I tried to translate the website Umbrales.mx into half-heard English words.
project proposal
I want to create an interactive series of webpages that tell narrative stories about a set of characters. There will be a main page that acts as the hallway of an apartment building where the user can click links to enter one of four rooms (separate webpages with SVGs of room interiors). In each room, the user can click on objects and pop-ups appear that contain part of narrative stories (each object may give information about another apartment occupant). I’m dealing with memory (painful or not) and the idea of looking at objects in your room or having someone else ask about an object in your room and being hit with a memory that pops up in your mind/feelings. My working title is “That’s From.” I feel partially inspired by Vladimir Nabokov’s Maryin its descriptions of a boarding room house, and objects in tenants’ rooms that migrated over the years from the owner’s room.

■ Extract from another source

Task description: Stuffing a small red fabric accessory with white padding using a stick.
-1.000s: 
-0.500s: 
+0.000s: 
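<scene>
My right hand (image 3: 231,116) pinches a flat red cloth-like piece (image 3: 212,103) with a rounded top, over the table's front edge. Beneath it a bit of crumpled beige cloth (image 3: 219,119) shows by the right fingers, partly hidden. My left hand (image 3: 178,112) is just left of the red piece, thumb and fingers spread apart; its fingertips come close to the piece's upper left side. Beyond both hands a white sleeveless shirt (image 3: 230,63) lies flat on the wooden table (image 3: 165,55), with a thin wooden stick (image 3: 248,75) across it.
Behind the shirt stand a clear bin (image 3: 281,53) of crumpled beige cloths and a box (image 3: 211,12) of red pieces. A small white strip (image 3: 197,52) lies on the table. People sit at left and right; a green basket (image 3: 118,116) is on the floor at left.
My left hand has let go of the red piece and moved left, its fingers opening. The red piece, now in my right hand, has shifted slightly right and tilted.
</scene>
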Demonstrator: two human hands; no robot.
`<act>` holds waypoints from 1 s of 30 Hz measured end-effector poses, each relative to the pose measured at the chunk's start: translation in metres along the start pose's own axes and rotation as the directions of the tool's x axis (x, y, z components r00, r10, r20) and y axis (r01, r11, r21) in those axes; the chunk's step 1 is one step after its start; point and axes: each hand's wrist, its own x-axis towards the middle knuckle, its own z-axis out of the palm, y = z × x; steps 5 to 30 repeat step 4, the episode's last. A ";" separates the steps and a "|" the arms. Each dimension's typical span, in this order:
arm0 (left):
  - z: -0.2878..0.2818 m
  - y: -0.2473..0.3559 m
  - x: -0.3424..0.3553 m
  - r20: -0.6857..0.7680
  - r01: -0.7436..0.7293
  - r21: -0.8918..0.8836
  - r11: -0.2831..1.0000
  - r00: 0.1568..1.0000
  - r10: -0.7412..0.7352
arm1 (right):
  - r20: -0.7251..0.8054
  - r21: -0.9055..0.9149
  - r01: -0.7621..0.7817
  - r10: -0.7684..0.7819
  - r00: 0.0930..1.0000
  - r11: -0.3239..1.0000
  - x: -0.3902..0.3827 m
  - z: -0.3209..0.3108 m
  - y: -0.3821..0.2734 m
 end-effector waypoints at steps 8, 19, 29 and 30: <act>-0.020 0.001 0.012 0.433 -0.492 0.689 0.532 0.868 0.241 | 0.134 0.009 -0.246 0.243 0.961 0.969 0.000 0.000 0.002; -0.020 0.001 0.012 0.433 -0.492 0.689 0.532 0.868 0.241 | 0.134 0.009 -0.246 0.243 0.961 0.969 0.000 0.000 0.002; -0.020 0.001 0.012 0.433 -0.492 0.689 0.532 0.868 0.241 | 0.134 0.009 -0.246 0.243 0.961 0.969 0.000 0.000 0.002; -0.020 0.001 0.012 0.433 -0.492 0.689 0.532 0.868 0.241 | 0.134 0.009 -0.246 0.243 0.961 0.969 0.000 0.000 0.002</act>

I used pop-ups in my previous piece that used my downloaded Facebook data, and have experience with Photoshop/Illustrator to make the SVGs but I’m not sure if I should try to use divs or something else so that the webpage can work on mobile, too (for the pop-ups to not have to be set in absolute locations on the page).
I don’t want to show my work in the combined class meeting.
Weekly response 10
I was struck in the digital book (interactive research) about how the author “acknowledge[s] the fact that some key contributions always remain unnamed,” and whether that was meant to be about the reader/user of the digital piece. I really wish the PDF hadn’t gone on so long about English being the master language with other languages “altered, debased, inferior” to it, unless it meant specifically within the coding world, as I hadn’t given thought to code being consistently in English before reading this piece.
weekly response 8
The concept of the media (in terms of website) being the thing that is consistent and its packaging/view station being the fluid piece to the experience I guess is just new media vs. old media in a nutshell, but is really a way of operating that I should’ve been utilizing for a while as an artist but haven’t been (really until this class). The looped book-as-website was a really clever way out of that box, and is an inspiration for how to (seemingly) eternalize/perpetuate objects.
weekly response 7
I agree with the 1999 UK conference speakers who endorsed the fact “that style and medium should never subsume content and message” and that “computer technology should be seen merely a means to an end, not an end in itself.” As an artist I do often feel torn between the three theoretical stances (or torn between having to interweave them), to an antagonizing degree. I found the Dixon text to be most helpful in its references of works to experience.
week 6
I feel like the overall tone of Data Will Help Us is supposed to be ominous but yes I do think that data could help us see how the world could be. At least similarly, in a production mindset studying RTW and its production (and its effect on copies/reproductions in fast fashion) helps me to be a more conscientious designer (designing for a different future world). [Learning about how many parties are involved in mass production, how many production shops have caught fire, how many seamstresses have been injured or killed due to lack of safety, how little these seamstresses get paid and how hard it is for them to access healthcare, how many hours they have to work to execute certain design decisions, etc.]
week 5
I think it’s very beautiful that Mez Breeze wants to explore/combust the exclusion that happens with binary. People that aren’t well versed in various code languages can still enjoy some aspects of her work (sort of still inclusive, then), while they still can’t grasp all of it. Her use of avatars to mess up clear “authorship” also seems like something that just happened naturally for my friends and I growing up (via gaming platforms, and also being able to create usernames and publish virtually anything we wanted), but is a sort of freedom I hadn’t previously seriously considered including in my written/academic practice.